WHAT YOU NEED TO DO: Go through the lines below. Copy those with "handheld".

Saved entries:
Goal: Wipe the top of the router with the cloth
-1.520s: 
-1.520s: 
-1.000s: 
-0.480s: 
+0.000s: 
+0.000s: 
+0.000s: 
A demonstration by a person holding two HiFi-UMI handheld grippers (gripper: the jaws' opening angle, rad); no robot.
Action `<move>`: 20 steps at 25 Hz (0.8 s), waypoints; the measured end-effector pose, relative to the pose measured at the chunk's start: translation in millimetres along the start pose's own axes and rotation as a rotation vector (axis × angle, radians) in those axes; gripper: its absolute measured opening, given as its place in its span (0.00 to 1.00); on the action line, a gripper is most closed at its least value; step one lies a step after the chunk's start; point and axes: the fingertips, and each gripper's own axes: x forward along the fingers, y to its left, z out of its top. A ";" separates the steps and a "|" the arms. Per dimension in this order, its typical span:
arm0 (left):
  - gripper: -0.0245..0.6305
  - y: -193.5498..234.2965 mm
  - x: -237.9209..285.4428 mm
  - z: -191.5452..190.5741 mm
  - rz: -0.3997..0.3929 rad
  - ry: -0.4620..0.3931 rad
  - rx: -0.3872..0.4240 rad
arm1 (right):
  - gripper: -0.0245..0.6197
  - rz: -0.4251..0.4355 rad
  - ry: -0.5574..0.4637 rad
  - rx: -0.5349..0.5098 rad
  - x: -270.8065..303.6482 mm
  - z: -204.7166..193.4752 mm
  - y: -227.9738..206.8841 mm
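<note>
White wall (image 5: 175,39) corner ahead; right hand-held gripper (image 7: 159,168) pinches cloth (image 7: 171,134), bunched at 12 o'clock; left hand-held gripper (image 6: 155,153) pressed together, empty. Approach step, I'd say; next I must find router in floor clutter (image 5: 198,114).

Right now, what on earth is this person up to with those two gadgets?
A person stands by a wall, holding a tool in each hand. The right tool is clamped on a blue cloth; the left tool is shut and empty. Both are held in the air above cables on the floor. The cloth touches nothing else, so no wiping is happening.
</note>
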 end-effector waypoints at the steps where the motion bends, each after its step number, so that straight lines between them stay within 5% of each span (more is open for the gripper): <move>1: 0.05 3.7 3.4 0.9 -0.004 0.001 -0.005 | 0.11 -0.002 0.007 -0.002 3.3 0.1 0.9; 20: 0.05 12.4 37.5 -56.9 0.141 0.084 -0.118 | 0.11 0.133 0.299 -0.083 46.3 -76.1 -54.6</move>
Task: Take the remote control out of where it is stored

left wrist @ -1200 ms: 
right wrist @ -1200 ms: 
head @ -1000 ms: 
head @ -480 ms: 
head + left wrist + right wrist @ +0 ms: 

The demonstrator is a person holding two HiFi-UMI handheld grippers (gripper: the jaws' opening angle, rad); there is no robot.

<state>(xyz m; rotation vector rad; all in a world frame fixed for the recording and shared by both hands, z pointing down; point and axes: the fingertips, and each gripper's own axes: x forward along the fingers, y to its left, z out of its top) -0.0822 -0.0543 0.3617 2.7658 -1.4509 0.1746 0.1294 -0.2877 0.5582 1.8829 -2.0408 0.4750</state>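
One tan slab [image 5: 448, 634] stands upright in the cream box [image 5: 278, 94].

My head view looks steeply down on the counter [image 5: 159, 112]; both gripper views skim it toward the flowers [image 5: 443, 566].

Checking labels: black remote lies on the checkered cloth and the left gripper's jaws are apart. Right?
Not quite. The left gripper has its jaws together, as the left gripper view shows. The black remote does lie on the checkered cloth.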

SOLVED PROBLEM:
A demonstration by a person holding two HiFi-UMI handheld grippers (gripper: the jaws' opening angle, rad); no robot.
The demonstrator is a person holding two HiFi-UMI handheld grippers (gripper: the jaws' opening angle, rad); there is no robot.

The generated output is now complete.